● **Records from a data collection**
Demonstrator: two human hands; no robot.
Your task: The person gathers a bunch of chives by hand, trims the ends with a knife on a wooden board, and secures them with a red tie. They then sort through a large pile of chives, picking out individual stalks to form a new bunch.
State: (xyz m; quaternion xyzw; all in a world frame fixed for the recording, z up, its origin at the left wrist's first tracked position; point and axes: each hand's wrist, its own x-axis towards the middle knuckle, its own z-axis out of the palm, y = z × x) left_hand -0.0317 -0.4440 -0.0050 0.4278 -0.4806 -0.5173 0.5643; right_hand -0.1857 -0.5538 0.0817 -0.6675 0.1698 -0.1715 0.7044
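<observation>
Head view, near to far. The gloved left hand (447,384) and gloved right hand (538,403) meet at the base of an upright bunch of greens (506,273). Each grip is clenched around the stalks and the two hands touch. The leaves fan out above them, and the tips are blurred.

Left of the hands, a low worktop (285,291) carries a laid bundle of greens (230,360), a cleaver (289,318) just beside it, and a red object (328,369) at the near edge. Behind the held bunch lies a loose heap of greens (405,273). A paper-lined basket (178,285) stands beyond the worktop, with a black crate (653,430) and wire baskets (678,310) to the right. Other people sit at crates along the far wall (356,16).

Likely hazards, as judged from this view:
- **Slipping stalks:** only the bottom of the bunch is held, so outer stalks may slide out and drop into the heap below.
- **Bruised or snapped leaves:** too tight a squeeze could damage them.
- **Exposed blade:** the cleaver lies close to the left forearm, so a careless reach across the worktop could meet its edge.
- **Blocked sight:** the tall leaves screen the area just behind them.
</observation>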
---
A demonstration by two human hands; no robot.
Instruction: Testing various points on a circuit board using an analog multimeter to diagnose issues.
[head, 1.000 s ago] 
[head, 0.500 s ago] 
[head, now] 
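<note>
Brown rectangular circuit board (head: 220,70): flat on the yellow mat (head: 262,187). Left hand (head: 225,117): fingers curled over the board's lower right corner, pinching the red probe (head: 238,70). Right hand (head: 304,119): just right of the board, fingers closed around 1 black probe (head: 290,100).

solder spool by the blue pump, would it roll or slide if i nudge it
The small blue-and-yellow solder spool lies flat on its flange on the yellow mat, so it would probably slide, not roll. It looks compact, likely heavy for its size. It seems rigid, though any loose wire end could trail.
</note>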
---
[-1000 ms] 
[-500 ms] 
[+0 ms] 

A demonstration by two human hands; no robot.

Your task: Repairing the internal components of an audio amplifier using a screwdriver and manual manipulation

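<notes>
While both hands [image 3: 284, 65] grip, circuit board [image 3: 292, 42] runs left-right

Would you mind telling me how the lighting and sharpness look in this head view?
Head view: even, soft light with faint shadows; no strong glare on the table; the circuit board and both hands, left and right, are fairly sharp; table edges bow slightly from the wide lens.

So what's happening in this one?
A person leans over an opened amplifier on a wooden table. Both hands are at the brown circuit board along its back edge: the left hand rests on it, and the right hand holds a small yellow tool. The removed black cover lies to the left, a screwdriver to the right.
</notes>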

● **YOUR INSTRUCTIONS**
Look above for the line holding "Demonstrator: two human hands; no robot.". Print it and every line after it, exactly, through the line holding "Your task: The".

● **REPLY**
Demonstrator: two human hands; no robot.
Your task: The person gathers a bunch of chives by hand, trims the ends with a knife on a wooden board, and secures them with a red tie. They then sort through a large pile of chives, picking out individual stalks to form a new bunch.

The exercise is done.